The cat in question comes from a TS Eliot poem. "He always has an alibi, and one or two to spare: At whatever time the deed took place - MACAVITY WASN'T THERE!"
Blair had a talent for never taking the blame for his actions. Brown has continued and extended the habit.
The contradiction of being both the neoliberal architect of New Labour and having to distance himself from Blair to stay in power is the route to understanding Gordon Brown.

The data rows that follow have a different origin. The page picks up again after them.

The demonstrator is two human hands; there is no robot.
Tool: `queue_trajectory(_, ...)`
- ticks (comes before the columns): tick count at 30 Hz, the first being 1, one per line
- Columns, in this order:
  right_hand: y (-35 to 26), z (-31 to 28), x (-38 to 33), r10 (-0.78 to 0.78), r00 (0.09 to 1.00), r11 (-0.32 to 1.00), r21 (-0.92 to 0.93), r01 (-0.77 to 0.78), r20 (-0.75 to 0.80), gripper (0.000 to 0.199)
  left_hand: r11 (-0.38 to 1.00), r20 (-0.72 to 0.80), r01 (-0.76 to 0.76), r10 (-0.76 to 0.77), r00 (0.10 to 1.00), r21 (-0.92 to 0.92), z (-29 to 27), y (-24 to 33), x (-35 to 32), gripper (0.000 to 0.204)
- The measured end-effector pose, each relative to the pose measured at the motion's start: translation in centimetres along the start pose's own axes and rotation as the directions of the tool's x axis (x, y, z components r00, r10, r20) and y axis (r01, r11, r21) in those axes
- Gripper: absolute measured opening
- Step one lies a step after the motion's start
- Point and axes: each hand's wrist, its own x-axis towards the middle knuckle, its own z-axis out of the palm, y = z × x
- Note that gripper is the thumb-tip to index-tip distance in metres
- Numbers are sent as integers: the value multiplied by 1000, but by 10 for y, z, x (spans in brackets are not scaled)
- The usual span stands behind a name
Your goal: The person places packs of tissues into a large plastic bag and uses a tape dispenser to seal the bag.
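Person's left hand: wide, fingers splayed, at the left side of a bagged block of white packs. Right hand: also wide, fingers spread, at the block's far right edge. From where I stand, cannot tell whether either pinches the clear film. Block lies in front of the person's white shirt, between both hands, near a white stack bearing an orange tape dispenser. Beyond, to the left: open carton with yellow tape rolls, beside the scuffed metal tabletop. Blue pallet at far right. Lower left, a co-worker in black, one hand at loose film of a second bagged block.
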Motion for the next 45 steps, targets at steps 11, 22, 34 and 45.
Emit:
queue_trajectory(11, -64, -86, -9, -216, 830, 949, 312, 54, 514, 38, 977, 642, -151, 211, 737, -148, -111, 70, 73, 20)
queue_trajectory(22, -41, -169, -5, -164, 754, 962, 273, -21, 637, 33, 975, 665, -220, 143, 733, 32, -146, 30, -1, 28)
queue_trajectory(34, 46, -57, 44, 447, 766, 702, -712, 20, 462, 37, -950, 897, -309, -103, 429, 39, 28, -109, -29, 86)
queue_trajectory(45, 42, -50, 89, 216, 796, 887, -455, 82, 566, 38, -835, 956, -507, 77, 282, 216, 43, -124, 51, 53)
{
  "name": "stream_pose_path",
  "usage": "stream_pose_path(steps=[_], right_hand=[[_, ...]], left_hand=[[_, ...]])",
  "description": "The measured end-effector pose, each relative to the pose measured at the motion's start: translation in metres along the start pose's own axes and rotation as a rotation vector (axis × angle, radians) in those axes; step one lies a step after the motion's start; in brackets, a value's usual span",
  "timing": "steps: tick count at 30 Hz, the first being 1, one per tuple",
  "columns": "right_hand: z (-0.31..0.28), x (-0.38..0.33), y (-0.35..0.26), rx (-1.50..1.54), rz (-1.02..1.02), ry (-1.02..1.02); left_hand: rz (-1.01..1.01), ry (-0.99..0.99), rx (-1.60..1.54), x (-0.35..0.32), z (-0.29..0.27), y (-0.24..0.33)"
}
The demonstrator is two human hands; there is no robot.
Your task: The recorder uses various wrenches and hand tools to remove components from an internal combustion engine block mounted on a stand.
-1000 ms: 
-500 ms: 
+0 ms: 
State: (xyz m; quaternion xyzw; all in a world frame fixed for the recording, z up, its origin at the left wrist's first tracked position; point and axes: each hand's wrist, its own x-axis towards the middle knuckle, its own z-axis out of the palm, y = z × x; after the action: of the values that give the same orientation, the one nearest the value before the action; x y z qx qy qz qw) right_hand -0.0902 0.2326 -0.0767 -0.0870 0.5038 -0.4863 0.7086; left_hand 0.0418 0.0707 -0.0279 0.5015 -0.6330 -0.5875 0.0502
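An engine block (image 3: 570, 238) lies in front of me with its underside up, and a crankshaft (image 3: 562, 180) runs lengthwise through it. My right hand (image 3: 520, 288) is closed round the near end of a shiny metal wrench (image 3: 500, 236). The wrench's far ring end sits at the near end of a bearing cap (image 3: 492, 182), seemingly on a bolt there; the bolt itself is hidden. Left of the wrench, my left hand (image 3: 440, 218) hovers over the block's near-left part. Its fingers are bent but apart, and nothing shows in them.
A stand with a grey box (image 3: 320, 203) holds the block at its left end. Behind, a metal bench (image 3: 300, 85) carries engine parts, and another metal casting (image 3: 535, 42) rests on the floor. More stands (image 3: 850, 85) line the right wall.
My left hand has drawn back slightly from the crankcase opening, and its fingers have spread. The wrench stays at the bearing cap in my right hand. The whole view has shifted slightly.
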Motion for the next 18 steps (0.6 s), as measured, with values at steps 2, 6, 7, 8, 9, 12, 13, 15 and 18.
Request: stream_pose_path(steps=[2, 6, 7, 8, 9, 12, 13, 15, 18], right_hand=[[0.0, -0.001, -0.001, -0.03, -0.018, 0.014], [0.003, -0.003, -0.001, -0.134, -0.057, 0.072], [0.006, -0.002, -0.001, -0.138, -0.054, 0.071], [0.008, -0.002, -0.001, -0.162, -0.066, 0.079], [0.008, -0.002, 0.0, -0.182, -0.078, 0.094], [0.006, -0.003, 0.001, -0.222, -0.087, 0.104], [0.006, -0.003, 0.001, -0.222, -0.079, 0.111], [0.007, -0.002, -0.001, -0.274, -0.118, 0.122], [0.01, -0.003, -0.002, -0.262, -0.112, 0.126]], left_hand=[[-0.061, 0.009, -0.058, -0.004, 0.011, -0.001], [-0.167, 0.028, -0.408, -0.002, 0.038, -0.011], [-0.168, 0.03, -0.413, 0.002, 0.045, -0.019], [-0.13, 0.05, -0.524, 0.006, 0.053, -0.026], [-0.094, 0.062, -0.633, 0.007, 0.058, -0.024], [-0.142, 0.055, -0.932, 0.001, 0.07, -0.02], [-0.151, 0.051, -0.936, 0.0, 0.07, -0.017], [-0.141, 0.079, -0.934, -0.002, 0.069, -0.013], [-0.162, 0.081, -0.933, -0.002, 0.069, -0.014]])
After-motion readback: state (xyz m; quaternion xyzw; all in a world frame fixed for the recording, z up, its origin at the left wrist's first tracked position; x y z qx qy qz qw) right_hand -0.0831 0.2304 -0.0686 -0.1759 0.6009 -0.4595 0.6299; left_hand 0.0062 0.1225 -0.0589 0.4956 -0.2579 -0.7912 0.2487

This thoughtful book attempts to look at what is different with Brown.
Beckett has written a number of useful political biographies and is suitably hostile to Blair, who he dismisses as "a Ramsay MacDonald figure". His opposition to the war in Iraq and city academies is admirable. But unfortunately his desire for Labour to be a bit better seems to make him swallow too much of Brown's spin.
We are told were Brown prime minister at the time, he would have backed the invasion of Iraq but would have wanted a firm plan for occupation that might have stopped the chaos. Brown didn't seem to mind paying for it and looks to be scrambling for a withdrawal option precisely because his and Blair's invasion was such an unmitigated disaster.
Beckett labels Brown an earnest 1950s figure, contrasted to Blair, just two years younger but a middle class 1960s trendy. This emphasises form rather than substance. More dangerous is the perception that Brown, unlike Blair, is part of the "Labour Family".
This is nothing new. Blair and Brown pretended to be leftish Tribunites during the 1980s, saying as much about that self delusion as it does about politicians' greasy pole climbing skills. Beckett is the latest to make the convincing argument that the reason Brown didn't stand against Blair in 1994 for party leadership is that it would have held up the "modernising" project in the Labour Party.
Blair would have moved to the right and Brown would have moved to the left (in reality the union bureaucracy) to win, so Brown stood down so the Labour party could move more effectively to the right.
The rebellions over tuition fees, foundation hospitals and trust schools were all scuppered by Brown who was most fearful of Labour in any way moving left.
Brown's recent crackdown on public sector wages is the latest part of his commitment to neoliberalism. But as early as 1995 his first speech as shadow chancellor was titled "The Dynamic Market Economy".
Betting that Gordon Brown is going to move the party left is to setting oneself up for severe and brutal disappointment.